Ya que madre tierra se pone a trabajar asegún la tarea o la edad que le gusta vivir en ese momento, se dan cuenta las envidias y los chismes y los hacen ir a vigilarla a unos malos naguales que andaban amarrados por el norte. No mero se sabe si ellos son de ahí, pero ahí andaban amarrados. Ya que están amarados las envidias y los chismes, lo desatan y lo mandan: ve a ver qué hace la madre tierra, y ahí vienen. Ya que están cerca, lo ven su cara y lo empiezan a enamorar, y entonces la amarran y la secuestran.

 

Fue que pusieron esclava a madre tierra. Muy esclavita la pobre, lo maldicen y lo gritan y lo pegan; grande sufrimiento lo hacen pasar. “Hay que torturar la naturaleza hasta que nos dice la verdad”, dijeron ellos, que su nombre de nagual fue científicos o positivistas.

 

Ya esclavita, entonces, lo ponen trabajar. Grande es la carga de trabajo que la someten y entonces lo echan de comida grande cantidá de pestilentes. Y la ponen raquítica. Popusita, popusita iba quedando.
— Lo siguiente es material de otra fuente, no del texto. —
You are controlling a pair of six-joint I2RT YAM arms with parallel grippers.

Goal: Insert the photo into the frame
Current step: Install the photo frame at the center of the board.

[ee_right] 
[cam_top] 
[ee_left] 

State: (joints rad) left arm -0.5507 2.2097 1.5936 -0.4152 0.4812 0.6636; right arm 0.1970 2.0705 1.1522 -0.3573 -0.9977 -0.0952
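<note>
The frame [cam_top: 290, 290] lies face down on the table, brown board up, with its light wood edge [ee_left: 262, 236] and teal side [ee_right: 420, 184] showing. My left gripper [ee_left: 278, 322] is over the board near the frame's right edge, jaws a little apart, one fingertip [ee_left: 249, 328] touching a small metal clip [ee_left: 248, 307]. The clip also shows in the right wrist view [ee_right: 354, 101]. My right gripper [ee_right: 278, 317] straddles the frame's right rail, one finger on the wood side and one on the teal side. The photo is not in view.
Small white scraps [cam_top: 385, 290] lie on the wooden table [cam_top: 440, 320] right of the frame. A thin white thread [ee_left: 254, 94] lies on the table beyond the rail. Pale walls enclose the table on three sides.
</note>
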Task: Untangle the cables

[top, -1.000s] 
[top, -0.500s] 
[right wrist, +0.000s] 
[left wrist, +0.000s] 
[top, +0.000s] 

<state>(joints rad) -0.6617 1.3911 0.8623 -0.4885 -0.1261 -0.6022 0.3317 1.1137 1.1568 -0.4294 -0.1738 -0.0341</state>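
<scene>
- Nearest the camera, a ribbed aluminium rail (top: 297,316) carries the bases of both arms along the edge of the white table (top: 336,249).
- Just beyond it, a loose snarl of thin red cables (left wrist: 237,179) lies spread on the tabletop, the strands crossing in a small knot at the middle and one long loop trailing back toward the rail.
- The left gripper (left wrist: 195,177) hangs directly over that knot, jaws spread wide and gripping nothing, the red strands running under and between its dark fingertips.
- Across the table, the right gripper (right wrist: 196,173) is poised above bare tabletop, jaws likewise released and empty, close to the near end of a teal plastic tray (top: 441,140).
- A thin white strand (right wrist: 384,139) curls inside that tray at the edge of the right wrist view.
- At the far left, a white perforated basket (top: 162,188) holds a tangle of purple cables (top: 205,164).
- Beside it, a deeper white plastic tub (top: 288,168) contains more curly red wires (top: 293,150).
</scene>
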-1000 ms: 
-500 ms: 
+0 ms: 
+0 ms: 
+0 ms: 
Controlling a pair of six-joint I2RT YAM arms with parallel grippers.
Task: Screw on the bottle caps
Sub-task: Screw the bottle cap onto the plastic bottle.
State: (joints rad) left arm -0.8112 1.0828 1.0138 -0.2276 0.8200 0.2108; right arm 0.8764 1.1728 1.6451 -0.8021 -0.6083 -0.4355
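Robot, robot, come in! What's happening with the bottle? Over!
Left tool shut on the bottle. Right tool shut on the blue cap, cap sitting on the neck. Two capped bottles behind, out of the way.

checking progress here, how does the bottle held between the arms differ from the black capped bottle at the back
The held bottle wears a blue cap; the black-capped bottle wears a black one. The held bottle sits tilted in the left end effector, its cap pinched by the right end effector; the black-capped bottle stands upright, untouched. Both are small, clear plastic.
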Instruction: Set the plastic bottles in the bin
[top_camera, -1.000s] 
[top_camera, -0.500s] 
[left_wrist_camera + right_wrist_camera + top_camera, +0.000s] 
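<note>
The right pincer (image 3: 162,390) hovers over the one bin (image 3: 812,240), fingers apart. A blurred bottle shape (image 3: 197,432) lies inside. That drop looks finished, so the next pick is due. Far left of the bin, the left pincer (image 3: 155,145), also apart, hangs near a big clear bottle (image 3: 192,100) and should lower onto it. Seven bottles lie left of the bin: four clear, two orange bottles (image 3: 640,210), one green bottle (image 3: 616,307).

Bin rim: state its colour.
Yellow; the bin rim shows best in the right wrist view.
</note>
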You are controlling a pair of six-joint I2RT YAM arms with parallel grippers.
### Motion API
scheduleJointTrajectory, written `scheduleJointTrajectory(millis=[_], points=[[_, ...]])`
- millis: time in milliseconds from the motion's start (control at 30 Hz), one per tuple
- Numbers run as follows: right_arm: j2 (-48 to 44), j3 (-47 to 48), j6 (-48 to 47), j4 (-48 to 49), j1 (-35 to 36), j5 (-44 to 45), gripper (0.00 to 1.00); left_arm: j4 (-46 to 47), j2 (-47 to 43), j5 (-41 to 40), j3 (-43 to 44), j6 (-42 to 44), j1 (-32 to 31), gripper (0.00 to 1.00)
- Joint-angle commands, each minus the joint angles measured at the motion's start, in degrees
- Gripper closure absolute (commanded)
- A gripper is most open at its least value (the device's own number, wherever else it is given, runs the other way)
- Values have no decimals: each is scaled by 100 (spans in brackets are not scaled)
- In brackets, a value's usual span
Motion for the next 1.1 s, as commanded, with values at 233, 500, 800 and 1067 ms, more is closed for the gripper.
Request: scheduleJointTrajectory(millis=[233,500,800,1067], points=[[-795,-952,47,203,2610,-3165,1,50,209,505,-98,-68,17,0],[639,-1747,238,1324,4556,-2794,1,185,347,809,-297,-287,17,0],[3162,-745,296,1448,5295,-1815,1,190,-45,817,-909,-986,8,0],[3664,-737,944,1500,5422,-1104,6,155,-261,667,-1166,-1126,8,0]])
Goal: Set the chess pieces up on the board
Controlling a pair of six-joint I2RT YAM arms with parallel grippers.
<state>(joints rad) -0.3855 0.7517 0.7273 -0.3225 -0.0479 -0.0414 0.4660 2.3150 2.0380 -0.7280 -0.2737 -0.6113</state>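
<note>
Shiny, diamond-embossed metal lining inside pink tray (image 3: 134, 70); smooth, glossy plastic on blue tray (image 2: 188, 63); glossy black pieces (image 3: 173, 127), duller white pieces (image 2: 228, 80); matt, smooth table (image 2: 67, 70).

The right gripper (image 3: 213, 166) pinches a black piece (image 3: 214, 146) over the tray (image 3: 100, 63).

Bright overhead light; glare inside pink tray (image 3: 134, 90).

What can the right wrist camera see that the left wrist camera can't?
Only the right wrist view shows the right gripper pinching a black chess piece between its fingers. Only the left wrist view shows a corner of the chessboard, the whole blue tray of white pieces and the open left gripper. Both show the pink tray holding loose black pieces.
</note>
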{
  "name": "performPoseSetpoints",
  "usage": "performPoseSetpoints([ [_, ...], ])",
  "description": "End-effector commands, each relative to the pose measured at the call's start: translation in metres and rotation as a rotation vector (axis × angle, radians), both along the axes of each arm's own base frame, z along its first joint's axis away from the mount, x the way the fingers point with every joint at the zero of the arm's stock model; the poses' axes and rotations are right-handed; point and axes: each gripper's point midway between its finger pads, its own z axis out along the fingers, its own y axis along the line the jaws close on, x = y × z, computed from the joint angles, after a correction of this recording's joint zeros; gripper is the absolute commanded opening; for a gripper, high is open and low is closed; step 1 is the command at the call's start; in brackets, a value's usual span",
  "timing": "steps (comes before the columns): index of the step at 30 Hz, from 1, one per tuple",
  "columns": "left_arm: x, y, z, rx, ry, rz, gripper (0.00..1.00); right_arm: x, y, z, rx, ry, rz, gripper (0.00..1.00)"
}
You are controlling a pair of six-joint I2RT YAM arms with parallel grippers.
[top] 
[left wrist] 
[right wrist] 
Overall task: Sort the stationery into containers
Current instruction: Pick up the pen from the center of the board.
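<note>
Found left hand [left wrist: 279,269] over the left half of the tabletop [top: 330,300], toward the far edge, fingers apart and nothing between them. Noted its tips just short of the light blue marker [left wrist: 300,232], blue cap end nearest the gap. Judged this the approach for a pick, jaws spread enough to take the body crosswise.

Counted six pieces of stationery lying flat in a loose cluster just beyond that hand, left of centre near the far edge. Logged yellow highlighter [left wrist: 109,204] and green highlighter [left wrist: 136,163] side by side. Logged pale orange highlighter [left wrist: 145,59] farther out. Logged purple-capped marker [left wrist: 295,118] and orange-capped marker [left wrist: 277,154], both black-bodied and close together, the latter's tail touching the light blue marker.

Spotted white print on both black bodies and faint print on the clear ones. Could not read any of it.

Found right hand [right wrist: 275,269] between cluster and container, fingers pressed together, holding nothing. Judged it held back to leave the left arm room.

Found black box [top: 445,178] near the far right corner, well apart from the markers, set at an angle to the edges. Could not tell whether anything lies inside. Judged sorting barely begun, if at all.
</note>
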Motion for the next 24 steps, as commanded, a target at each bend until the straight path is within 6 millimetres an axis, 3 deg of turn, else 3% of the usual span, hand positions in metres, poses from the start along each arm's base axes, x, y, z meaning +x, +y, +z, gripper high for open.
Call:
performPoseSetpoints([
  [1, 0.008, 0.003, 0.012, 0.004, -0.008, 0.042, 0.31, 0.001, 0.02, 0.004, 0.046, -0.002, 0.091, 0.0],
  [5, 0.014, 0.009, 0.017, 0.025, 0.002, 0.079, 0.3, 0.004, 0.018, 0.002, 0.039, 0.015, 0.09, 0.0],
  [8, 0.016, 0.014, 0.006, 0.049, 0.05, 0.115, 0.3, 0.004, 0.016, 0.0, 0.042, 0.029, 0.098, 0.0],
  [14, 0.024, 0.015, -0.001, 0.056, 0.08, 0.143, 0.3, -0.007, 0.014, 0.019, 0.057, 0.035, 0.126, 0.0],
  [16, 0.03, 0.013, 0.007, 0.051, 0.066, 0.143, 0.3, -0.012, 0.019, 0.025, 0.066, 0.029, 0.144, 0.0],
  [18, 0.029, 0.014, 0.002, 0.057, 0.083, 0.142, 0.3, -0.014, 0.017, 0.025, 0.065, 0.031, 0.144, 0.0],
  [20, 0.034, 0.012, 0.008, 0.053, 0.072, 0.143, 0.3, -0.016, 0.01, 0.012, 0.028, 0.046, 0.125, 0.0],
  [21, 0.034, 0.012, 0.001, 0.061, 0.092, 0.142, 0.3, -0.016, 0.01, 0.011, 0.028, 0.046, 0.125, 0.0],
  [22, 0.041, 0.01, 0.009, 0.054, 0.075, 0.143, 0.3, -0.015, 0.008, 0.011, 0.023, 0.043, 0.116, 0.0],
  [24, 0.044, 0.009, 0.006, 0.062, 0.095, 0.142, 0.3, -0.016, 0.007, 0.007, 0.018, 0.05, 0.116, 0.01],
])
Le hacen dar fruto de más, le sacan mucho maíz y nopal y caña y mucho más, quesque porque hace falta energía létrica, y lo ponen a trabajar más.

 

Ya que anda cansada y esclavita, va sacando de ella sus órganos. Viva, viva la fueron descuartizando. Por barril sacaron su sangre y lo ofertaron a las bolsas de valores y, en lugar pa’ que los hijos e hijas de madre tierra no lo entienden, le ponen que se llama petróleo y no sangre; que, en lugar de respiración, lo dicen que se llama parque eólico; que, en lugar de hablar que rompen su hueso, llaman que están cosechando oro o plata o cobre o asegún los nombres.

 

Tonces, ya que abuelita tierra, que está viejita, viejita, lo ve una su hija, las más xhunca, y lo entiende su sufrimiento; entonces rompe en llanto y en muina y grita a los cinco vientos y garra camino y va de casa en casa y lo empieza a decir a la gente:

 

“Muriendo está mamá tierra. Gran enfermo está. ¿Caso lo vas dejar morir? ¿Quieres que se acabe esa viejita que se tendió completita pa ser tu sostén? ¿Vas dejar que quien te dio de comer se acabe? ¿Tan desgraciado y desgradecido está tu corazón que vas permití que la sigan explotando?”.

 

Tomó mucho aire para ahogar el llanto y vibrar el alma y gritó:

 

“¡Hija! ¡Mamá! ¡Hermana! ¡¿Vas dejar que se acabe la vida?! ¡Vamo juntarnos! ¡Vamo unirnos las mujeres! ¡Vamo educar los hijo y las hija pa’ que aprendan cuidar y defender a pachamama! ¡Es hora de rescatar a yú, layú, ne gidxilayú (el suelo, la parcela y el planeta)! ¡Nuestra es la fuerza!; ¡nuestra, la esperanza! ¡Es hora de lanzar el grito de guerra y hacer vivir nuestra identidad!".

 

Por eso es que dicen los más antiguos que celebramos el Día de la Madre. No solo de la madre que pare, porque pa’ parir cualquiera: es el día de la madre que lucha, que educa, que construye la historia; que defiende la vida engendrada, alumbrada, cuidada, educada y cumplidora.

 

Feliz Día de la Madre defensora de la vida y del territorio. Aquella que día con día resiste, aquella que día a día nos dice cuándo es necesario callar, cuándo es necesario gritar, incluso cuándo es necesario hacer la revolución para construir la paz.